Your task is to copy the lines of the data below from the line holding "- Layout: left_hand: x" through the line holding "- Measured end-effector", inclusive, exactly and with nothing added.
═══ Input ═══
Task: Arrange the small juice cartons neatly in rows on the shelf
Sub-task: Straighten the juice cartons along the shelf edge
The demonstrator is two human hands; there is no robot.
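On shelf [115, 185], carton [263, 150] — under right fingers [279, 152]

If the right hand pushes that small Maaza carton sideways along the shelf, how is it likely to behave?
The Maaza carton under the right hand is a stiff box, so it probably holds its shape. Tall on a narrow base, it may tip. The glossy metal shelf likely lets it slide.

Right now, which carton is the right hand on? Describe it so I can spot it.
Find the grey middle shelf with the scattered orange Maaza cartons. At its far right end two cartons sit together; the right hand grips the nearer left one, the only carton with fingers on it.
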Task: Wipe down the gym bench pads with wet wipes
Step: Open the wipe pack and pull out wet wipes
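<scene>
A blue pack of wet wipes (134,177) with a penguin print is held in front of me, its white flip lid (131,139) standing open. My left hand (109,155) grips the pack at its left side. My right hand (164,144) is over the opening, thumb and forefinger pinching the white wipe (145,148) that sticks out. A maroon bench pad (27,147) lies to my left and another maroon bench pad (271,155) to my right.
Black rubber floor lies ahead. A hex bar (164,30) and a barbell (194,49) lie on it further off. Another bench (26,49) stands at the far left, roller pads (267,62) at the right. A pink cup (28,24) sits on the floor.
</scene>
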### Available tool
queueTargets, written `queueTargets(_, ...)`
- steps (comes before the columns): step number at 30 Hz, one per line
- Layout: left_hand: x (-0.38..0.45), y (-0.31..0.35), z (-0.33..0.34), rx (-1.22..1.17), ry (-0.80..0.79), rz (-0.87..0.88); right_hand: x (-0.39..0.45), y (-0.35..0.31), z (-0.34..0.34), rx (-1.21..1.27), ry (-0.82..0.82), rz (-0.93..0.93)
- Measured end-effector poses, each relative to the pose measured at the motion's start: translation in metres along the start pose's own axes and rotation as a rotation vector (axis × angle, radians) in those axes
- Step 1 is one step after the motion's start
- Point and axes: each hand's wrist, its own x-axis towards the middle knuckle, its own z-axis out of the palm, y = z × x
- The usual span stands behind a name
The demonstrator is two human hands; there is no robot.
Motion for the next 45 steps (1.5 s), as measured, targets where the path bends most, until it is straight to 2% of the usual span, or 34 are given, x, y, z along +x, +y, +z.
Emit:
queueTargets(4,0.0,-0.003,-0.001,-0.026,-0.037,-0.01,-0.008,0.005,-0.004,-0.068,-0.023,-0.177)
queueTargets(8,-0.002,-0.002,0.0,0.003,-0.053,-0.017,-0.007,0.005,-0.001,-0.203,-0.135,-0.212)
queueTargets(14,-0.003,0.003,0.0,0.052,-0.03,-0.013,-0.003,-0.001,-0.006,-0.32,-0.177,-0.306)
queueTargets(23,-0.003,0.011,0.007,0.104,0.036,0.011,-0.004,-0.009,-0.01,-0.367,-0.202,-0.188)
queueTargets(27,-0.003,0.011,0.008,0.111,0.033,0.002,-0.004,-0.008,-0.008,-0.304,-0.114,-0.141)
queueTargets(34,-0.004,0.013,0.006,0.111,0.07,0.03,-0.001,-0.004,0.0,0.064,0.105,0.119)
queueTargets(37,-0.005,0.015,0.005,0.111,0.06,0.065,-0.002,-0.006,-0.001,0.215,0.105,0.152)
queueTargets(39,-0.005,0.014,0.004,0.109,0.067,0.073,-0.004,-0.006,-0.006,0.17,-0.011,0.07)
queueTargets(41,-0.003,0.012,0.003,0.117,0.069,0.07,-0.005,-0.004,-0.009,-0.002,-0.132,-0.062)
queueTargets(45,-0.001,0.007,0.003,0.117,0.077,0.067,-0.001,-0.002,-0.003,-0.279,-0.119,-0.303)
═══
Response area ::
- Layout: left_hand: x (-0.38..0.45), y (-0.31..0.35), z (-0.33..0.34), rx (-1.22..1.17), ry (-0.80..0.79), rz (-0.87..0.88); right_hand: x (-0.39..0.45), y (-0.35..0.31), z (-0.34..0.34), rx (-1.21..1.27), ry (-0.82..0.82), rz (-0.93..0.93)
- Measured end-effector poses, each relative to the pose measured at the motion's start: translation in metres along the start pose's own axes and rotation as a rotation vector (axis × angle, radians) in those axes

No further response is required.